Nell’immediato futuro vede gli studi universitari e un costruttivo impegno nel suo territorio, nel quale è fortemente radicato e dove coltiva profonde amicizie, la passione per la sua “band” in cui suona la chitarra elettrica, l’amore per la campagna e per la terra trasmessagli dai nonni.

 

L’EDIZIONE 2017

La manifestazione “I giovani e le scienze” è organizzata dalla Fast fin dal 1989 su incarico della Direzione generale Ricerca della Commissione europea, che ha scelto la Federazione come National Organizer con il compito di selezionare i migliori talenti italiani da inviare alla finale del Concorso dell’Unione europea dei giovani scienziati. La 29° edizione di tale evento si tiene a Tallinn dal 22 al 27 settembre 2017.

La Fast valorizza ulteriormente l’importante esperienza, scegliendo o accreditando pure le ragazze e i ragazzi più meritevoli per rappresentare l’Italia nei più prestigiosi eventi internazionali degli studenti eccellenti.

Per l’edizione 2017 sono arrivati 65 contributi realizzati da 128 studenti, di cui 92 maschi e 36 femmine. Provengono da 14 regioni in ordine decrescente di partecipazione: Lombardia, Emilia Romagna, Piemonte, Sardegna, Sicilia, Friuli Venezia Giulia, Toscana, Marche, Puglia, Veneto, Campania, Trentino Alto Adige, Lazio, Abruzzo. La finale di Milano del 25-27 marzo mette in mostra 27 progetti italiani e 4 invitati da Belgio, Brasile, Messico e Olanda.

IL PROGETTO

Dalle Ande agli Appennini... Quinoa a km 0

Il progetto affronta due tematiche: una socio-economica e l’altra tecnico-scientifica. Nel primo caso lo scopo è sensibilizzare soprattutto i giovani agricoltori ad introdurre nei piani colturali la Quinoa, oggi importata per le crescenti richieste del mercato, proponendo un modello attuabile.

La Quinoa è particolarmente remunerativa perchè, pur avendo una resa minore rispetto ai cereali tradizionali, spunta prezzi elevati: € 150 q, contro i € 19-20 q del grano tenero. Un prodotto a km 0 significa per il consumatore riduzione del prezzo e maggiore garanzia di sicurezza alimentare.

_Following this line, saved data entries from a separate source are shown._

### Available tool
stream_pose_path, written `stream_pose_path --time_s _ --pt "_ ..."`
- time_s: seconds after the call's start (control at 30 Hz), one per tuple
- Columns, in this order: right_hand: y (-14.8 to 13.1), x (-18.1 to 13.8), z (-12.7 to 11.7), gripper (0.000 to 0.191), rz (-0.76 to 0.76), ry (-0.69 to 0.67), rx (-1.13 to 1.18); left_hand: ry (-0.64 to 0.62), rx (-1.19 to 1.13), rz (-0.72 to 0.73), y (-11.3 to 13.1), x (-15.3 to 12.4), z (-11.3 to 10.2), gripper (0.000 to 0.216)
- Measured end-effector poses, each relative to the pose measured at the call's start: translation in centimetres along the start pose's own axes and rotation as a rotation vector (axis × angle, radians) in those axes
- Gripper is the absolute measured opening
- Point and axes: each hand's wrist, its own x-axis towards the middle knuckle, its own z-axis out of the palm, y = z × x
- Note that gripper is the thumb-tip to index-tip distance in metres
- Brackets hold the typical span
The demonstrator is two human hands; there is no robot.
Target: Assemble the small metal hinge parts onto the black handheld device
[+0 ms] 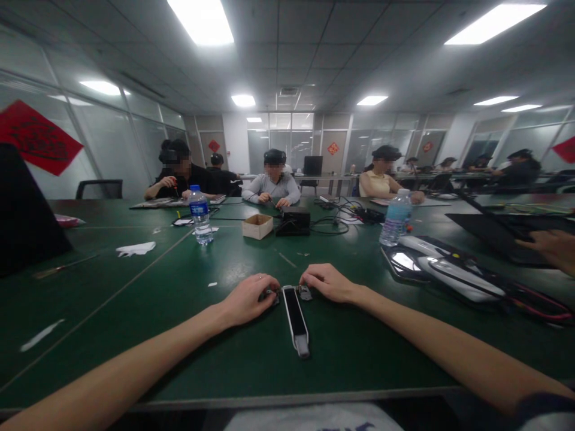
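A long narrow device with a white frame and a black face (pixel 296 317) lies on the green table (pixel 188 335), its far end between my hands. My left hand (pixel 250 297) rests on the table at the left of that end, fingers curled over a small dark part (pixel 271 295). My right hand (pixel 327 281) sits at the right of the same end, fingers bent down onto a small grey part (pixel 305 293). Both hands touch the table, and the fingertips hide most of what they pinch.
Two water bottles (pixel 200 214) (pixel 396 218), a small cardboard box (pixel 257 226), a black unit with cables (pixel 293 221) and white paper scraps (pixel 136 248) lie farther back. White and black devices (pixel 449 269) lie at the right, by another person's hand (pixel 551 248). Several people sit opposite.
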Motion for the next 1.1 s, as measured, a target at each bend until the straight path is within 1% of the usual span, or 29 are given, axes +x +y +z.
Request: stream_pose_path --time_s 0.07,0.3,0.43,0.5,0.6,0.7,0.77,0.83,0.93,1.0,1.1 --pt "0.0 0.0 -0.1 0.040 -0.020 0.010 0.002 -0.003 -0.002 0.001 0.0 0.0 0.0 0.017" --pt "0.1 -0.2 -0.5 0.031 -0.111 -0.033 -0.069 -0.019 -0.043 -0.013 0.5 0.2 -0.3 0.018" --pt "0.1 -0.3 -0.6 0.027 -0.108 -0.050 -0.071 -0.030 -0.048 -0.030 0.7 0.4 -0.5 0.019" --pt "0.4 -0.1 -0.5 0.025 -0.088 -0.009 -0.100 -0.032 -0.051 -0.029 0.7 0.4 -0.5 0.019" --pt "1.7 0.5 -0.3 0.023 -0.042 0.111 -0.213 -0.034 -0.057 -0.032 0.6 0.4 -0.4 0.020" --pt "3.6 1.4 -0.2 0.032 0.075 0.178 -0.346 -0.039 -0.069 -0.037 0.7 0.5 -0.5 0.020" --pt "4.8 1.8 -0.2 0.041 0.181 0.166 -0.380 -0.036 -0.076 -0.028 0.8 0.6 -0.5 0.020" --pt "5.6 2.1 -0.3 0.047 0.271 0.096 -0.364 -0.026 -0.079 -0.017 0.9 0.7 -0.5 0.019" --pt "6.2 2.3 -0.2 0.053 0.319 -0.005 -0.316 -0.022 -0.078 -0.012 0.9 0.7 -0.5 0.020" --pt "6.2 2.2 -0.2 0.051 0.309 0.013 -0.313 -0.026 -0.077 -0.014 0.9 0.7 -0.5 0.021" --pt "6.1 2.0 -0.1 0.037 0.279 0.111 -0.350 -0.021 -0.075 -0.007 0.8 0.7 -0.4 0.022"
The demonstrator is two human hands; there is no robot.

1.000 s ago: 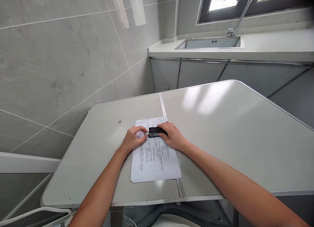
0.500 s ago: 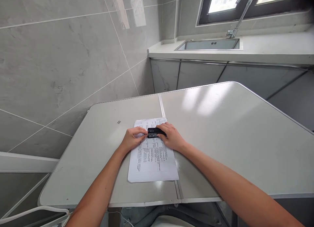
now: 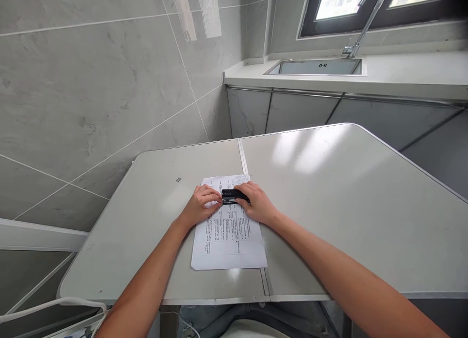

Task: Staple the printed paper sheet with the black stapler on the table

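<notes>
**Stapler on sheets: hands barely shifted**

The black stapler (image 3: 234, 197) lies across the upper part of the printed sheets (image 3: 228, 233) at mid-table (image 3: 153, 206), the same spot as half a second ago. The right hand (image 3: 259, 203) stays wrapped over its rear end, gripping it. The left hand (image 3: 199, 206) has crept slightly nearer the nose, fingers curled on the sheets. Whether it pinches or only presses, I cannot tell.

A printed sheet of paper (image 3: 228, 231) lies on a pale grey folding table (image 3: 329, 192). The left hand (image 3: 199, 206) and right hand (image 3: 258, 201) both rest on the sheet, gripping a small black stapler (image 3: 231, 196) between them. Behind, a sink (image 3: 316, 66) with a faucet (image 3: 365, 21) sits in a counter.
</notes>
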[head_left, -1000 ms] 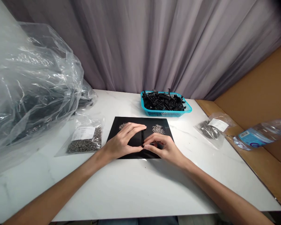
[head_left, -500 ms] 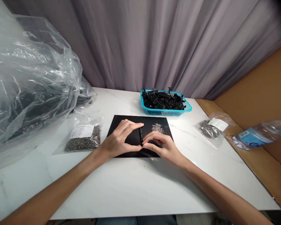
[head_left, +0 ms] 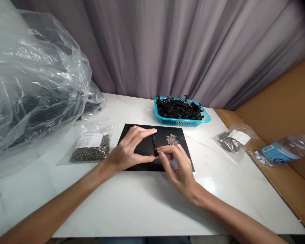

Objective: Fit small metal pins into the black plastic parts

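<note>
My left hand (head_left: 128,147) grips a narrow black plastic part (head_left: 154,144) by its two ends, index finger at the far end and thumb at the near end. At the part's near end, my right hand (head_left: 179,162) pinches a thin, small metal piece (head_left: 162,152) between thumb and index finger; its exact kind is too small to tell. Both hands are above a black mat (head_left: 142,166). A pile of tiny silvery metal pieces (head_left: 172,139) lies on the mat, just beyond my right hand.
Behind the mat stands a blue basket (head_left: 183,123) heaped with black plastic parts (head_left: 180,108). Bags of small metal pieces lie left (head_left: 91,149) and right (head_left: 230,142). A large clear plastic bag (head_left: 40,84) fills the left. Cardboard (head_left: 289,88) and a bottle (head_left: 282,149) are at right.
My right hand has drawn back slightly to the right, its thumb and finger now showing the thin metal piece. My left hand keeps hold of the black part. The view has shifted slightly.
</note>
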Demonstrator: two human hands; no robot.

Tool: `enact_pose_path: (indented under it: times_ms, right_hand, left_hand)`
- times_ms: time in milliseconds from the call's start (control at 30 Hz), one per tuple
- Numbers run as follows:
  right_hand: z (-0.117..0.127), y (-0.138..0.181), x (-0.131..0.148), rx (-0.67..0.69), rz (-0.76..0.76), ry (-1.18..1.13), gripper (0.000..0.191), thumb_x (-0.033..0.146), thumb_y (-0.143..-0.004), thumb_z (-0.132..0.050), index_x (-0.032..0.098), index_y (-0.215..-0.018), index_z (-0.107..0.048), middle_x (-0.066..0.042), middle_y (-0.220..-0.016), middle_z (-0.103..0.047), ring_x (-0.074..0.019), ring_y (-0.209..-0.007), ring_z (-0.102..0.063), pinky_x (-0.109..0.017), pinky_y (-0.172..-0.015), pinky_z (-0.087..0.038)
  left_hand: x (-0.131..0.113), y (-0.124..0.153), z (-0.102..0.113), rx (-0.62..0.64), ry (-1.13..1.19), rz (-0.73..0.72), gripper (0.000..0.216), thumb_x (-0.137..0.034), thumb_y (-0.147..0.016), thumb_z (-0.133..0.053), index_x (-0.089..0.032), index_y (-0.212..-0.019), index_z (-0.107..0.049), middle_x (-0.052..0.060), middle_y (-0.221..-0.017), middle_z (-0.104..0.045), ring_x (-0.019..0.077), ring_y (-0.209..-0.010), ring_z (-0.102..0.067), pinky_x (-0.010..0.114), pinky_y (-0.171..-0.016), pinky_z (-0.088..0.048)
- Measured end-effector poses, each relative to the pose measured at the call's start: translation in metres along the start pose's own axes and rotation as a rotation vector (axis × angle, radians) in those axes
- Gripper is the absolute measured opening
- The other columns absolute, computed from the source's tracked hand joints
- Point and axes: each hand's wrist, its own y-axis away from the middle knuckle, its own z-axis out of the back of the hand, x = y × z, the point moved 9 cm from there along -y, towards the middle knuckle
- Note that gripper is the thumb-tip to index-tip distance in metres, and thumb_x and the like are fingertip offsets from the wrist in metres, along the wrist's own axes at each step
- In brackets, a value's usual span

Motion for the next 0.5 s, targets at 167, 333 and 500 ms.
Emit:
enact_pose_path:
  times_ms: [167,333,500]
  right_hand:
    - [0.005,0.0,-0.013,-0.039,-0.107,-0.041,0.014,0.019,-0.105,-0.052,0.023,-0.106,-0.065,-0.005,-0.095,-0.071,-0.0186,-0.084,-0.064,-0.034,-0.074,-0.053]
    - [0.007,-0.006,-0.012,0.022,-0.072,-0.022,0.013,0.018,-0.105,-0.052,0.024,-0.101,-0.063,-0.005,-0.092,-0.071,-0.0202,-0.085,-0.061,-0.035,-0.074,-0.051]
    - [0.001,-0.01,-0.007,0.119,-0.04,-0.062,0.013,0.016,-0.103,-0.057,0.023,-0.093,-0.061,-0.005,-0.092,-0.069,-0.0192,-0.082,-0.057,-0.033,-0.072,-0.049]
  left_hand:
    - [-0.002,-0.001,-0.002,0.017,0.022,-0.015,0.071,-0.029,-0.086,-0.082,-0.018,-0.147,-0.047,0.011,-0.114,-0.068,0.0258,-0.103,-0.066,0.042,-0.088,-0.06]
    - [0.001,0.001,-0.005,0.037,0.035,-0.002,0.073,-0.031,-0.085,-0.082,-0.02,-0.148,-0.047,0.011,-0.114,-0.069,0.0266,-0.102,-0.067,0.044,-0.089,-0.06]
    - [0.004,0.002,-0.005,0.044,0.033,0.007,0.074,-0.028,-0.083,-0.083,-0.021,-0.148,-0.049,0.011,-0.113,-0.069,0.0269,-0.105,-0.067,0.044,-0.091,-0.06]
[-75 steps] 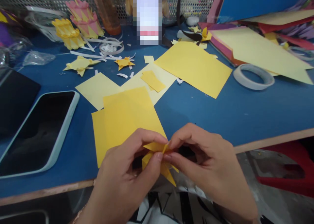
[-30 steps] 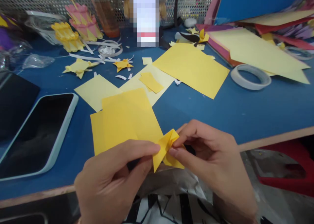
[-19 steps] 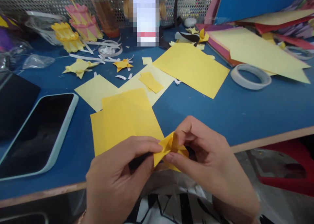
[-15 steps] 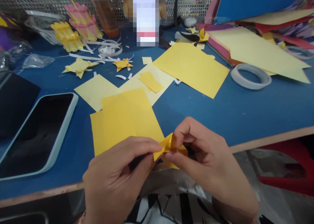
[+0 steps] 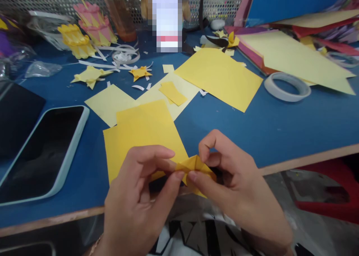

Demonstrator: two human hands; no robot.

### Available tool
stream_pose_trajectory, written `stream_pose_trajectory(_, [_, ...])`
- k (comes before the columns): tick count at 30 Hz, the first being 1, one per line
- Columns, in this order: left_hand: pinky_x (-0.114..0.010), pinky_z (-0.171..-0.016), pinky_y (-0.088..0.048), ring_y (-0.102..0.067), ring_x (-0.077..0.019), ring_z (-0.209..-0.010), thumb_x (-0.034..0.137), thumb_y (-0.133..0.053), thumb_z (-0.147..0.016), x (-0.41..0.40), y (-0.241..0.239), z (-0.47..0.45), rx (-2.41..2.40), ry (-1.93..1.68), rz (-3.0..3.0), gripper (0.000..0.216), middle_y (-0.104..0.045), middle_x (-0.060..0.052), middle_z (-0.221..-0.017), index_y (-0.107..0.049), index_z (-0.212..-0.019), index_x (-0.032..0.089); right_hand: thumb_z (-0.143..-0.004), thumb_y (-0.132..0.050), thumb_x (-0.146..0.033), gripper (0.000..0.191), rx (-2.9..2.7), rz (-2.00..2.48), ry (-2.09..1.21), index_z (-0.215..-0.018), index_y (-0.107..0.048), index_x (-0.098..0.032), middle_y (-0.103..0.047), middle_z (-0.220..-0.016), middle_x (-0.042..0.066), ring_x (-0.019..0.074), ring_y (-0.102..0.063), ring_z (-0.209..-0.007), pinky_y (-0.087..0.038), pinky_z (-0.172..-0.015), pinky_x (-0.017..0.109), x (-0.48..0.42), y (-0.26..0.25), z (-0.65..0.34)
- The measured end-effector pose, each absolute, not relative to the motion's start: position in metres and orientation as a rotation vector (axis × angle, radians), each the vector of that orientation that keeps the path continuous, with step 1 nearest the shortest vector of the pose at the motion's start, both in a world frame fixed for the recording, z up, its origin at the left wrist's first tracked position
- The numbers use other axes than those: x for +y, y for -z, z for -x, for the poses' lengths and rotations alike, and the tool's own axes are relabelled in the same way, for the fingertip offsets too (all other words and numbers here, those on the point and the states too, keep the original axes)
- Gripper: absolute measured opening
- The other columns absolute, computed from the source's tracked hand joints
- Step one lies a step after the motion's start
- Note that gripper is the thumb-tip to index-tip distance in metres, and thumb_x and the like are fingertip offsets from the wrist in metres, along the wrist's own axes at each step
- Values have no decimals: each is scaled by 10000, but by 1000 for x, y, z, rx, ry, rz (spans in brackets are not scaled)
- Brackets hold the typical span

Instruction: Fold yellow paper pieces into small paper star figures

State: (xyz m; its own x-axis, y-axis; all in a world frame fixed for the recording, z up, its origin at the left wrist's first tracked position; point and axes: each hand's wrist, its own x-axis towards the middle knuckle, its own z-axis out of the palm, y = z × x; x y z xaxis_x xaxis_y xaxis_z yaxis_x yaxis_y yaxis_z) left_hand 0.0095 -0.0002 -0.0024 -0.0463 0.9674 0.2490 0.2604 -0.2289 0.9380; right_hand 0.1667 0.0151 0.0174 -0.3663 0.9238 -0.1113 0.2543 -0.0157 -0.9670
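Observation:
A small folded yellow paper piece (image 5: 195,165) is held over the front edge of the blue table (image 5: 280,128). My left hand (image 5: 140,200) pinches its left side between thumb and fingers. My right hand (image 5: 238,188) pinches its right side, index finger bent above it. Just behind my left hand lie stacked yellow paper sheets (image 5: 140,136).
A phone (image 5: 45,151) in a pale case lies at the left beside a black device (image 5: 17,113). A larger yellow sheet (image 5: 221,76), a tape roll (image 5: 287,87), coloured paper stacks (image 5: 294,50), folded paper stars (image 5: 89,75), paper lanterns (image 5: 92,24) and white strips sit farther back.
The folded piece has been turned and flattened between my fingers. My left hand shifted its pinch closer to the piece; my right index finger lifted and curled above it.

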Motion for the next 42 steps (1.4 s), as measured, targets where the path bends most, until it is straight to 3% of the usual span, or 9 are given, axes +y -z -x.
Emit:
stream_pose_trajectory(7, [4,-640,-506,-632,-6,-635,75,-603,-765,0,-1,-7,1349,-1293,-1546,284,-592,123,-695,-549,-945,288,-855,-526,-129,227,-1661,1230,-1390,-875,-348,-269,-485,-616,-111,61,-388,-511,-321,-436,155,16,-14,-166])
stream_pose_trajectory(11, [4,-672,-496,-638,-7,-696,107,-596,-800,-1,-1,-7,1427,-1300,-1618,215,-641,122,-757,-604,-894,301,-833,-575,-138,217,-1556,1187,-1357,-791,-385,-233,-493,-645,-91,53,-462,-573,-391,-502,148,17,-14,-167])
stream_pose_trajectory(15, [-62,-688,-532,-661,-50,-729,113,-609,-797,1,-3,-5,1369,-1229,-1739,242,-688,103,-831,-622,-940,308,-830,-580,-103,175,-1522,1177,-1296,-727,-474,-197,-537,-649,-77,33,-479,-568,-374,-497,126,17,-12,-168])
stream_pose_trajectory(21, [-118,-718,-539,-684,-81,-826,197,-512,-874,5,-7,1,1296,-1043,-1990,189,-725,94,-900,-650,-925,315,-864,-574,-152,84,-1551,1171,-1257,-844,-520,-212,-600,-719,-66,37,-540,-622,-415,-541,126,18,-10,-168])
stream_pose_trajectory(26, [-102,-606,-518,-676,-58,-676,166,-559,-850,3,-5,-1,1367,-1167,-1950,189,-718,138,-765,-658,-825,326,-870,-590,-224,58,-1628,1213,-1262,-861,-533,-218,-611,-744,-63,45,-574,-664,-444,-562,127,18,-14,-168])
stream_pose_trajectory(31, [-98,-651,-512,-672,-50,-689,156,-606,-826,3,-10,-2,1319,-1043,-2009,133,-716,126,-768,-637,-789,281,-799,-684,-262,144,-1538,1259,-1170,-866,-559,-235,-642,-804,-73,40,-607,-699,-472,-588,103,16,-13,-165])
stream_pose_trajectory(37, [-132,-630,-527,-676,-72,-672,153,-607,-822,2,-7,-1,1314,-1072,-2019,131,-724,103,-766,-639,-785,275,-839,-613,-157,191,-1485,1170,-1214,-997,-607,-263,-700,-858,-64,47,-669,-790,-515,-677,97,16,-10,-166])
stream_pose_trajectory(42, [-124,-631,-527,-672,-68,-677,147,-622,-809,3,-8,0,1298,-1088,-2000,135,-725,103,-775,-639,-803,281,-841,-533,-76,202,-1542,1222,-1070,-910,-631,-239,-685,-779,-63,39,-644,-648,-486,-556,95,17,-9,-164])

Nelle aree incolte collinari e montane piacentine (circa 200 ha), dalle caratteristiche compatibili con le esigenze pedoclimatiche della Quinoa, la sua introduzione può costituire un’opportunità di reddito, un deterrente nei confronti di uno spopolamento crescente, un rimedio contro fenomeni di dissesto idrogeologico.

L’obiettivo tecnico-scientifico riguarda le prove in campo e di laboratorio per dimostrare l’adattabilità di cultivar nelle aree padane e l’azione sequestrante della Quinoa sul rame presente nel terreno. Per Lucio le prove sperimentali in campo evidenziano l’adattabilità  delle varietà Titicaca e Puno. La coltivazione in pieno campo di Titicaca (presso azienda agricola locale) si rivela economicamente vantaggiosa.

L’analisi spettrofotometrica effettuata su 7 campioni di terreno e su 6 campioni di 3 diverse cultivar conferma l’effettiva capacità sequestrante della Quinoa nei confronti del rame. Si tratta di una peculiarità particolarmente significativa in quanto l’eliminazione di eccessi di rame accumulato nei vigneti (in seguito ai ripetuti trattamenti fitosanitari) comporta la salvaguardia dell’ecosistema.